_REQUIRED WORK_
Gather all lines from the material that contain the word "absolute".

--- START ---

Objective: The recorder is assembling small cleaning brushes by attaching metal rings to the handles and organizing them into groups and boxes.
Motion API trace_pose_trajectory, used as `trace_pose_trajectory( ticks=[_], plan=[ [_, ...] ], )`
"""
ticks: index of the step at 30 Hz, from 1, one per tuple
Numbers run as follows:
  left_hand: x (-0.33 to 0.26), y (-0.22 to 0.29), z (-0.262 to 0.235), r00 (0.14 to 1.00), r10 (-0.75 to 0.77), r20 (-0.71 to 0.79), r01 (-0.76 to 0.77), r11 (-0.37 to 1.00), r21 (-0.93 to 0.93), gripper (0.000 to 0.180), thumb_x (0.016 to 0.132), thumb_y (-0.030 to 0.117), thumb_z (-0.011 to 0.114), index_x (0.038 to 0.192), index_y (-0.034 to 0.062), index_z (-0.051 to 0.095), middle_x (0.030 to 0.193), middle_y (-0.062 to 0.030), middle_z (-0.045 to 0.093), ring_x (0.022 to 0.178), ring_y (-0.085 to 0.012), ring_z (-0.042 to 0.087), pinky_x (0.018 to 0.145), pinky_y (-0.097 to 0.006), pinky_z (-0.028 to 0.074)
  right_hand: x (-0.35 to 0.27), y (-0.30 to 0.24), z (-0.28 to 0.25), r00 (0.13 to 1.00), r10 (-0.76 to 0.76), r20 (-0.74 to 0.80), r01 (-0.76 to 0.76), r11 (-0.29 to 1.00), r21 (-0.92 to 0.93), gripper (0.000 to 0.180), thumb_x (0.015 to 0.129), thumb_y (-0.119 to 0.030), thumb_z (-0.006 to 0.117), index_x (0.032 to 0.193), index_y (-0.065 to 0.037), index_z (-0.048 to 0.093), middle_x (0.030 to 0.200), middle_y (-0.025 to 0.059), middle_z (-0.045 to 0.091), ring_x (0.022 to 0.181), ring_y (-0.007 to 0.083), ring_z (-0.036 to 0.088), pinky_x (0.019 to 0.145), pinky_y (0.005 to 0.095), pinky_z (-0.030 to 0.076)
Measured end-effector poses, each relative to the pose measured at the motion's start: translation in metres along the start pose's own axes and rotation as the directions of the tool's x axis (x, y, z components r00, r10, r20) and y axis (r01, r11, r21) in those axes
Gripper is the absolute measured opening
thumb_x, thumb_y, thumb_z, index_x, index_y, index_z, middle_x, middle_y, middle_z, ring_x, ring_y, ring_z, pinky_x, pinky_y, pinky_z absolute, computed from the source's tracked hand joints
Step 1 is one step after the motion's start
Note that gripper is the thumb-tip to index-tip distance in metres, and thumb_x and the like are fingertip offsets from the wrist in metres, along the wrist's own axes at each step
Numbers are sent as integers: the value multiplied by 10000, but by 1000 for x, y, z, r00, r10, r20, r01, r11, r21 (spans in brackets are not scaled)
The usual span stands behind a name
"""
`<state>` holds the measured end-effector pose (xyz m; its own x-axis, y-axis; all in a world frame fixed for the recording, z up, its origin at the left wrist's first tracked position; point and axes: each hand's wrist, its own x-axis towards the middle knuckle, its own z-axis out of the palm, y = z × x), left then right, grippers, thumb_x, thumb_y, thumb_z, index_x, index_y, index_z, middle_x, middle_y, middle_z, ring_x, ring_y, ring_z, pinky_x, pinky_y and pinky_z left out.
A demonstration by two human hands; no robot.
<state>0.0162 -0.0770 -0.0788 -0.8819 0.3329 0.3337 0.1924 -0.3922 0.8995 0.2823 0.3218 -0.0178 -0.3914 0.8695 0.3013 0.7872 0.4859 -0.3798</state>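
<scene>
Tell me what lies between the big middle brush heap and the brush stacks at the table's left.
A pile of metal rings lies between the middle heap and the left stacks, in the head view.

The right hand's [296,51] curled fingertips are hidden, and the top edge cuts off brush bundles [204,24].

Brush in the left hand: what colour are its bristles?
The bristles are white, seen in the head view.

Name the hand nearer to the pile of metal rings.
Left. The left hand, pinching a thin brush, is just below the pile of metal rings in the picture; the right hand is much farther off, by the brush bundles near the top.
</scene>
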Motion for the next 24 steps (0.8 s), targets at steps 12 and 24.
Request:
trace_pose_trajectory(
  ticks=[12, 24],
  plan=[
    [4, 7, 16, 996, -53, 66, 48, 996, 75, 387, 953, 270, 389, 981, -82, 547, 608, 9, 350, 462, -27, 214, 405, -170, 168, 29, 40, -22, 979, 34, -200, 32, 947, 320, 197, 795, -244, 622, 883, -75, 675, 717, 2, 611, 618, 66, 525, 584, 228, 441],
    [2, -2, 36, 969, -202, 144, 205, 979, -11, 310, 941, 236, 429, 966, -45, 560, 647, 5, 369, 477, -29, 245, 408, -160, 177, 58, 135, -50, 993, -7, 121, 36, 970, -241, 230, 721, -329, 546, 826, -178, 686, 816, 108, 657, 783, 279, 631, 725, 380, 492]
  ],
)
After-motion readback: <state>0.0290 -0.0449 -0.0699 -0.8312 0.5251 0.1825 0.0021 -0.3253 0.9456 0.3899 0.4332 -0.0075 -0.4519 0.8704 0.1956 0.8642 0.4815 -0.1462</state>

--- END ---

_WRITTEN RESPONSE_
Gripper is the absolute measured opening
thumb_x, thumb_y, thumb_z, index_x, index_y, index_z, middle_x, middle_y, middle_z, ring_x, ring_y, ring_z, pinky_x, pinky_y, pinky_z absolute, computed from the source's tracked hand joints

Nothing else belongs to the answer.